### [WHAT TO DO]
Say the data back exactly as it is written below.

### [DATASET EXCERPT]
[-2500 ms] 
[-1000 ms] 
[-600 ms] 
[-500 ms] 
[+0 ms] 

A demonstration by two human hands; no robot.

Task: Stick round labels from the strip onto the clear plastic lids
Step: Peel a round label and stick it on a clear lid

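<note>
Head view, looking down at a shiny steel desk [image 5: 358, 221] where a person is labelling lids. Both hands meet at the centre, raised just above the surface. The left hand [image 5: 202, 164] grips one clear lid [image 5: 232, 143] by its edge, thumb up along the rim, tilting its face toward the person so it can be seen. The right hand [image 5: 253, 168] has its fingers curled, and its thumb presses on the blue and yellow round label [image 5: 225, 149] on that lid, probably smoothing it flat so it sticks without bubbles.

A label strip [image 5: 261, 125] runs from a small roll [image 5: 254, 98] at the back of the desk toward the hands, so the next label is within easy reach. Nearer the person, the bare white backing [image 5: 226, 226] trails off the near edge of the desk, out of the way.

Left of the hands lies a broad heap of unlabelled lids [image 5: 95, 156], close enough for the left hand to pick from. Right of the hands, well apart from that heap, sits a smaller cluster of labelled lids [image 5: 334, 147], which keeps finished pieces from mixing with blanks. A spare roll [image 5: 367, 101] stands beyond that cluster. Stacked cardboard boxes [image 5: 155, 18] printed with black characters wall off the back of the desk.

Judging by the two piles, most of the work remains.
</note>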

### [RESPONSE TO THIS TASK]
[-2500 ms] 
[-1000 ms] 
[-600 ms] 
[-500 ms] 
[+0 ms] 

A demonstration by two human hands; no robot.

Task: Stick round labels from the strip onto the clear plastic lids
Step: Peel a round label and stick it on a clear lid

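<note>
Head view, looking down at a shiny steel desk [image 5: 358, 221] where a person is labelling lids. Both hands meet at the centre, raised just above the surface. The left hand [image 5: 202, 164] grips one clear lid [image 5: 232, 143] by its edge, thumb up along the rim, tilting its face toward the person so it can be seen. The right hand [image 5: 253, 168] has its fingers curled, and its thumb presses on the blue and yellow round label [image 5: 225, 149] on that lid, probably smoothing it flat so it sticks without bubbles.

A label strip [image 5: 261, 125] runs from a small roll [image 5: 254, 98] at the back of the desk toward the hands, so the next label is within easy reach. Nearer the person, the bare white backing [image 5: 226, 226] trails off the near edge of the desk, out of the way.

Left of the hands lies a broad heap of unlabelled lids [image 5: 95, 156], close enough for the left hand to pick from. Right of the hands, well apart from that heap, sits a smaller cluster of labelled lids [image 5: 334, 147], which keeps finished pieces from mixing with blanks. A spare roll [image 5: 367, 101] stands beyond that cluster. Stacked cardboard boxes [image 5: 155, 18] printed with black characters wall off the back of the desk.

Judging by the two piles, most of the work remains.
</note>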

No more output will be produced.